Elle le lui demande parce que, pour elle, il est quelqu’un de très important. Il accepte de l’occuper, c’est-à-dire de ne pas être un substitut de mère, ou de rester dans la lignée de sa propre mère. Il consent donc à se raccommoder, à se rabibocher avec sa propre histoire et avec son propre père. Dans un cas de séparation, cette fonction-là n’existe plus. Il reste seulement au père de l’enfant le côté géniteur, le côté social, le coté de l’histoire. Ce n’est pas négligeable, c’est même énorme, pour une raison simple : c’est un capital qui reste valable pour le long terme.
On pourrait résumer ainsi : une mère qui exerce sa fonction travaille toujours pour le court terme, dans l’immédiat. Un père qui exerce sa fonction, comme vous l’avez vu, travaille toujours dans le très long terme.
Dans la mesure où le processus est dynamique et s’étale dans le temps, il faut bien comprendre que l’intérêt de l’enfant pourrait être préservé en restituant aux deux parents le côté fonctionnel de leur rôle. Le corps social peut faire quelque chose. Des associations comme SOS PAPA peuvent favoriser l’évolution, et les juges également. Mais ce qu’il ne faut surtout pas oublier, c’est que, dans les cas de séparation, une femme en position de mère de l’enfant d’un homme va rencontrer un autre homme qu’elle élira à nouveau. C’est extrêmement difficile pour un père de se dire que le nouvel homme de son ex-épouse va jouer un rôle dans l’éducation de son enfant. C’est extrêmement difficile parce que, dans une rupture, il y a toujours le côté narcissique qui joue très fort.

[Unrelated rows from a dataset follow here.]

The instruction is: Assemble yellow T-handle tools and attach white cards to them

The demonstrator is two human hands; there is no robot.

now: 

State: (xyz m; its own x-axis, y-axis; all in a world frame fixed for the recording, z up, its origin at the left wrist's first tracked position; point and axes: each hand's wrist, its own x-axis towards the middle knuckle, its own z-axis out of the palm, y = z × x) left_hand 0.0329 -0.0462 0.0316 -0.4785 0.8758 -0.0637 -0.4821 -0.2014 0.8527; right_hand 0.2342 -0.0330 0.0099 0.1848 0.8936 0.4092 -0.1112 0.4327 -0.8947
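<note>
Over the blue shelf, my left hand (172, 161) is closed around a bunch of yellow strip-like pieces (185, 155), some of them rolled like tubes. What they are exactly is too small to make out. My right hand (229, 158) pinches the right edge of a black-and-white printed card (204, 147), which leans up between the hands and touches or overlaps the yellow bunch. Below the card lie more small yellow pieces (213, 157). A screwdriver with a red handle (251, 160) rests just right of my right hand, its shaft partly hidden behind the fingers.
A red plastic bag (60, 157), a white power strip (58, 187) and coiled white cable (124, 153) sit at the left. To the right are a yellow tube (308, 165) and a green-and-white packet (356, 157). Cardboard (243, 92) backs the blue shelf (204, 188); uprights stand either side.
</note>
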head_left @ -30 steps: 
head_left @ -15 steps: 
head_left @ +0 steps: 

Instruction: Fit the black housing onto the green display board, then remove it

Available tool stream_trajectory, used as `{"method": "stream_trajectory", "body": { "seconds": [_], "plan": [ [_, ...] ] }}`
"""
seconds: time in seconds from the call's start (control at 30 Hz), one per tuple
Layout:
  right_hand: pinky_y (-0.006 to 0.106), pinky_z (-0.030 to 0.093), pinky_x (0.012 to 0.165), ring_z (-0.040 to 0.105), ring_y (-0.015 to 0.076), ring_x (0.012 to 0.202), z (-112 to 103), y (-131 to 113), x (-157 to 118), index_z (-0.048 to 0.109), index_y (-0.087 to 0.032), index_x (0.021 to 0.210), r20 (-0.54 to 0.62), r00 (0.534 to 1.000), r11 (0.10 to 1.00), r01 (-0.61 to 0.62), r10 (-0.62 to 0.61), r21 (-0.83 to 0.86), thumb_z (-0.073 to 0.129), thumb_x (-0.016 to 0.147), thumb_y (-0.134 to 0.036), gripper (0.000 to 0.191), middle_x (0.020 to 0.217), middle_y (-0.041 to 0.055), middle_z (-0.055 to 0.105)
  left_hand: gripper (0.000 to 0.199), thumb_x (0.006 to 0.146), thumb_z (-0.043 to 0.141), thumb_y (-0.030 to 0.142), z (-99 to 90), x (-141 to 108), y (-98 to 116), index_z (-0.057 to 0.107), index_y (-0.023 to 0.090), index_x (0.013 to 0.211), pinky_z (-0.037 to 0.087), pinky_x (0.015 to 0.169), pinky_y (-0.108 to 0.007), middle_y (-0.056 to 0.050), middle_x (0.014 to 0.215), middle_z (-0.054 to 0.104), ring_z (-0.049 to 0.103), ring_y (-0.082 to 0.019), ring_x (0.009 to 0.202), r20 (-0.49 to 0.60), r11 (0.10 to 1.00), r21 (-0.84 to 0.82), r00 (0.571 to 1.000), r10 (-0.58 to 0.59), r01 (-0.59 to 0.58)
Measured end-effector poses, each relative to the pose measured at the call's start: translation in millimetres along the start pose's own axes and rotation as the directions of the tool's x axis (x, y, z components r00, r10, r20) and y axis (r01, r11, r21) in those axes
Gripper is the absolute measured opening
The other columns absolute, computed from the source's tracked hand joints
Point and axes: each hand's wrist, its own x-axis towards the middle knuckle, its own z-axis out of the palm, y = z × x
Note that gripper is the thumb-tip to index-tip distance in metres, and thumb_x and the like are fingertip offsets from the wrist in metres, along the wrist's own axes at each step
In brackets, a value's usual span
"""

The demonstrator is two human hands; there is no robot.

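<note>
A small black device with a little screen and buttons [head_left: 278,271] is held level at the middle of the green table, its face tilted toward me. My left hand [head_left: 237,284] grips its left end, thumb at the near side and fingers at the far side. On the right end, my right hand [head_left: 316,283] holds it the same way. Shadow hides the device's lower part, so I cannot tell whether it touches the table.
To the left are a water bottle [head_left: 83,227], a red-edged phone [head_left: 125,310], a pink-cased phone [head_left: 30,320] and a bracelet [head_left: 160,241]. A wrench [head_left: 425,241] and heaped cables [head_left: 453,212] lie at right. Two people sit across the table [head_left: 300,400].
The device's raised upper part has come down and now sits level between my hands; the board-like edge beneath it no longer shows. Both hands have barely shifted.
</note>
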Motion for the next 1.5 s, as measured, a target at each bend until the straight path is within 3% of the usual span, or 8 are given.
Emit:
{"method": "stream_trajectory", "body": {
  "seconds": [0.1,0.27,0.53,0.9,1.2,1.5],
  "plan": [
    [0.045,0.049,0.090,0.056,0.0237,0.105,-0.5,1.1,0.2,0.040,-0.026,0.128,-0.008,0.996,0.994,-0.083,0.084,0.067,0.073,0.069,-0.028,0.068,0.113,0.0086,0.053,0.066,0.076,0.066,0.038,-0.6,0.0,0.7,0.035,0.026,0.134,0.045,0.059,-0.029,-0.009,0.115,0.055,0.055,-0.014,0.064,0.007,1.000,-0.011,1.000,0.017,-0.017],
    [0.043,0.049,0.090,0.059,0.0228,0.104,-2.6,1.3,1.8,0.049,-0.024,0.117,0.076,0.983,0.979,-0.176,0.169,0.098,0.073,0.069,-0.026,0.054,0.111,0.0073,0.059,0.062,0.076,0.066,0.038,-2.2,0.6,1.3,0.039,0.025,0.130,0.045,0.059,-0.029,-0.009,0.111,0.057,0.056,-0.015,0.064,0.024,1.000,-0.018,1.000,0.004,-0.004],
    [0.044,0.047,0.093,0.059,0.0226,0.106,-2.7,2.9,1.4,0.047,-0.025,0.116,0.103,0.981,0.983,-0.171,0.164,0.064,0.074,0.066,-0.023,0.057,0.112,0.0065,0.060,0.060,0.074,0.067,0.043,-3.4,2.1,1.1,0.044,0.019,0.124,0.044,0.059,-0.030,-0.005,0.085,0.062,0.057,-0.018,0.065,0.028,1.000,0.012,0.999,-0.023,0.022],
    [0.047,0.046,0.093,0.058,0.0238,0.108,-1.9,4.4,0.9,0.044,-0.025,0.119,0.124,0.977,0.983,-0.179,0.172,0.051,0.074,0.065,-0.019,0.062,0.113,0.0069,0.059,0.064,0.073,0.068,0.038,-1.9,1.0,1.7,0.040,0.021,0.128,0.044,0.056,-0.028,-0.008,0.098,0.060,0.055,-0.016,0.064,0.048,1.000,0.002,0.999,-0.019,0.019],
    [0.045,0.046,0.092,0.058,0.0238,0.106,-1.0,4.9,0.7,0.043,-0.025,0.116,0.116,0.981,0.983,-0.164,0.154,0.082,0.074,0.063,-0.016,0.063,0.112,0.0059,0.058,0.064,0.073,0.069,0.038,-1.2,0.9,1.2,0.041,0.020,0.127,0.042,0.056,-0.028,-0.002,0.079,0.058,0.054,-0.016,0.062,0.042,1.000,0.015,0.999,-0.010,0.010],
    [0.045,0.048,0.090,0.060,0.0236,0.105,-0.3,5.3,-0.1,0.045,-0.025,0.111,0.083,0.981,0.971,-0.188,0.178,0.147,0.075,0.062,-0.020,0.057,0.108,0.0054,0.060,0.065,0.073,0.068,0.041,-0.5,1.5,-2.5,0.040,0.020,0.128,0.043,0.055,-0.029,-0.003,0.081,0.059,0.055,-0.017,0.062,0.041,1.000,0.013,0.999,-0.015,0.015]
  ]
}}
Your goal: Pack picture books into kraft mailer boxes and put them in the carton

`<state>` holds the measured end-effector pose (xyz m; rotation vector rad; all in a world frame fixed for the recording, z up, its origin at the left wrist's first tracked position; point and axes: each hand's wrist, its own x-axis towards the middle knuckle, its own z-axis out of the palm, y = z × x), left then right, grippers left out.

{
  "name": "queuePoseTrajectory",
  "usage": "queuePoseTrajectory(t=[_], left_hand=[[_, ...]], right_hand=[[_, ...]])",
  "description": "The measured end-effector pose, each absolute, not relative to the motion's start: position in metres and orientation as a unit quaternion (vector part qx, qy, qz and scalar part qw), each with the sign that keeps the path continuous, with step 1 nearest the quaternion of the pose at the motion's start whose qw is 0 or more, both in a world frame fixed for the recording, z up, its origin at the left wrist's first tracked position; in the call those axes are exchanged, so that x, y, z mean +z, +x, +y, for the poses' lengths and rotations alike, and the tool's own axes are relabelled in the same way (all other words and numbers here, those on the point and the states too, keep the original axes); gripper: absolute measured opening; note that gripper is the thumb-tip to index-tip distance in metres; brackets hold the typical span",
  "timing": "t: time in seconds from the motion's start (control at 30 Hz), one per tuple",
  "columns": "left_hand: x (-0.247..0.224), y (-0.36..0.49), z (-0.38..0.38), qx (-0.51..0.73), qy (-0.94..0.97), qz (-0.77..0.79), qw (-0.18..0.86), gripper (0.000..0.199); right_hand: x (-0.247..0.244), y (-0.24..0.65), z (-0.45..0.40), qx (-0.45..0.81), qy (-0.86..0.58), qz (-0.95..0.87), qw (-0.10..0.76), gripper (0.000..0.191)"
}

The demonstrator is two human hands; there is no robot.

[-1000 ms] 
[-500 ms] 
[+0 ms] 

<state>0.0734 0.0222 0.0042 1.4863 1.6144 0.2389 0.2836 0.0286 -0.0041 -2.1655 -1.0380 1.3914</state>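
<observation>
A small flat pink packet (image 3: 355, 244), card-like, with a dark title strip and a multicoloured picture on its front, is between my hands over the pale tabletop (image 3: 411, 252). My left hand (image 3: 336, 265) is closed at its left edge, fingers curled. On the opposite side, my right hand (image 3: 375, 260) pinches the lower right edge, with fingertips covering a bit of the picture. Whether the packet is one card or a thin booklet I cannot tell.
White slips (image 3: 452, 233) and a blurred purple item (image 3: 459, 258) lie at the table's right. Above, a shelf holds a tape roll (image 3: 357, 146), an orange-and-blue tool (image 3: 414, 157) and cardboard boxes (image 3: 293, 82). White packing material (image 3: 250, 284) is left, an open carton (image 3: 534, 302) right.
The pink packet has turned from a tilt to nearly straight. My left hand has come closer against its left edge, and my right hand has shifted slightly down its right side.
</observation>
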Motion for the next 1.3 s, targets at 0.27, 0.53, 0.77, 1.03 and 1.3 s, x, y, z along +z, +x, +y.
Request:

Le meilleur service qu’un homme séparé de sa femme puisse rendre à son enfant est de permettre au gouvernement de son ex-épouse de constituer une organisation stable. La raison en est simple. À partir du moment où un homme entre dans la vie de cette femme, le côté fonctionnel est remis en route. Il l’est d’autant mieux si le beau-père est investi par la mère et par l’enfant de l’aspect fonctionnel du rôle du père. C’est lui qui fera la loi, qui posera les interdits là où il les faut. Si jamais cela ne se passe pas, la mère se retrouve dans sa toute-puissance, d’ailleurs quelques fois de façon très perverse : « J’ai toute l’autorité sur les enfants. Toi, le nouveau, tu n’es pas leur père, tu la fermes ! Et toi, l’ancien, tu n’es plus leur père, alors tu te tires ! » Celui qui est le dindon de la farce, c’est le gamin.
Or, il n’y a pas encore de texte qui puisse donner aux beaux-parents un quelconque semblant de droit. Je pense que si jamais il y avait quelque chose de cet ordre, on pourrait probablement progresser dans la compréhension de toutes ces difficultés. Toute séparation est un drame. Ce n’est pas à vous que je vais l’apprendre, puisque chacun sait que leur nombre va en s’aggravant de plus en plus.
Pourquoi cette situation, et pourquoi tant de drames ? Parce que nous vivons de façon de plus en plus impulsionnelle. Notre société, qui est de plus en plus sophistiquée, a de plus en plus de mal à trouver ses marques, et les valeurs morales qui sont censées la soutenir passent au second plan, derrière des valeurs plus superficielles, plus éphémères, et plus passionnelles. Nous sommes en voie de grave sous-développement, et ce sous-développement va nous conduire à la guerre des sexes, et au massacre.
Que nous nous massacrions seulement à notre niveau générationnel, passe encore. Le plus grave, c’est que lorsque nous faisons des dégâts entre nous, et qu’il y a un enfant au milieu, nous lui montrons un exemple qu’il s’empressera d’appliquer à son tour de la même façon, sinon pire, et on continuera comme cela. Vous voyez un peu quel est l’avenir.